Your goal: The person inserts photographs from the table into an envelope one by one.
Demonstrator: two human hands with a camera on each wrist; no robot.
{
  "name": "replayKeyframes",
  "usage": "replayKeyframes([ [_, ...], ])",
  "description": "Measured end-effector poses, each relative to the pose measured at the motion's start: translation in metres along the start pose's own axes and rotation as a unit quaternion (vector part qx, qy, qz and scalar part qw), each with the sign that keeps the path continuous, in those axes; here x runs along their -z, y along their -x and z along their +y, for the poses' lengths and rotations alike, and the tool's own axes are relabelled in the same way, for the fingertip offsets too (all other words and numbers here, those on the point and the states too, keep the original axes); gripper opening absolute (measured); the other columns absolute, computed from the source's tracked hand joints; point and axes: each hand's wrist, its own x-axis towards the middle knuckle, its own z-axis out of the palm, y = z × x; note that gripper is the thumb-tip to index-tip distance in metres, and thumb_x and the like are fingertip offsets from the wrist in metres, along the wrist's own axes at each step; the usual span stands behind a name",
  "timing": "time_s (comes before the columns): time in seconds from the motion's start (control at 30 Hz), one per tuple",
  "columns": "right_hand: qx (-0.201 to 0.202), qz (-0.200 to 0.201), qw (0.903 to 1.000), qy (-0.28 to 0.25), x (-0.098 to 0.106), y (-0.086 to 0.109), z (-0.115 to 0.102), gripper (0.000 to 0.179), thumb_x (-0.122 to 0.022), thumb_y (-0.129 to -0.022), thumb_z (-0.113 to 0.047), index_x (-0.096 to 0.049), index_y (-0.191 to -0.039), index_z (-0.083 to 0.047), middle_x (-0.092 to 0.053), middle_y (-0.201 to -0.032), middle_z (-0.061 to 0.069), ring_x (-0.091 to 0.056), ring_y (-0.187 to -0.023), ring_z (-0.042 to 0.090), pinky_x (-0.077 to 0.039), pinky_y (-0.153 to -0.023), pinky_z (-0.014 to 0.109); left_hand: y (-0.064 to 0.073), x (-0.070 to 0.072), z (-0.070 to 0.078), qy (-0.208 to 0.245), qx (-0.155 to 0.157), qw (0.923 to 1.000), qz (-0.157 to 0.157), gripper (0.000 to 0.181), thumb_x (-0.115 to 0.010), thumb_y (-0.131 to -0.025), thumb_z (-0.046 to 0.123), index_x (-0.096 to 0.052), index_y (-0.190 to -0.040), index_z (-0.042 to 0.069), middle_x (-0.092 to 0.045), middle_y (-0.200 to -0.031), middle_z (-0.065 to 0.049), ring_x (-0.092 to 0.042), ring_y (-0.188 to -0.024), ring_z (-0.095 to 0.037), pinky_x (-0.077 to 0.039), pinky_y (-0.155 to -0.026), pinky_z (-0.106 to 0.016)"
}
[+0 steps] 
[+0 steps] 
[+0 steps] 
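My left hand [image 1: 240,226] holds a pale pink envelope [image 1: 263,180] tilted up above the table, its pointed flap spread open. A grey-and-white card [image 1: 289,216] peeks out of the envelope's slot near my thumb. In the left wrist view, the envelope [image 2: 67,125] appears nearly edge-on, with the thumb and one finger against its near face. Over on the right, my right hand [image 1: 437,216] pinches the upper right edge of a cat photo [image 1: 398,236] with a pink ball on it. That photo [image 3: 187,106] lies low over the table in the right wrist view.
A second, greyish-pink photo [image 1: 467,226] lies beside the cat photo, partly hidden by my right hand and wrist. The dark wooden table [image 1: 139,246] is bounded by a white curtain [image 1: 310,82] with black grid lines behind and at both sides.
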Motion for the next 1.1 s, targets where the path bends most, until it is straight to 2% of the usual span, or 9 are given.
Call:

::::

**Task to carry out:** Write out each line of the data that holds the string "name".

**Finished exercise:**
  "name": "replayKeyframes",
  "description": "Measured end-effector poses, each relative to the pose measured at the motion's start: translation in metres along the start pose's own axes and rotation as a unit quaternion (vector part qx, qy, qz and scalar part qw), each with the sign that keeps the path continuous, in those axes; here x runs along their -z, y along their -x and z along their +y, for the poses' lengths and rotations alike, and the tool's own axes are relabelled in the same way, for the fingertip offsets too (all other words and numbers here, those on the point and the states too, keep the original axes); gripper opening absolute (measured); the other columns absolute, computed from the source's tracked hand joints; point and axes: each hand's wrist, its own x-axis towards the middle knuckle, its own z-axis out of the palm, y = z × x; note that gripper is the thumb-tip to index-tip distance in metres, and thumb_x and the like are fingertip offsets from the wrist in metres, along the wrist's own axes at each step; the usual span stands behind a name",

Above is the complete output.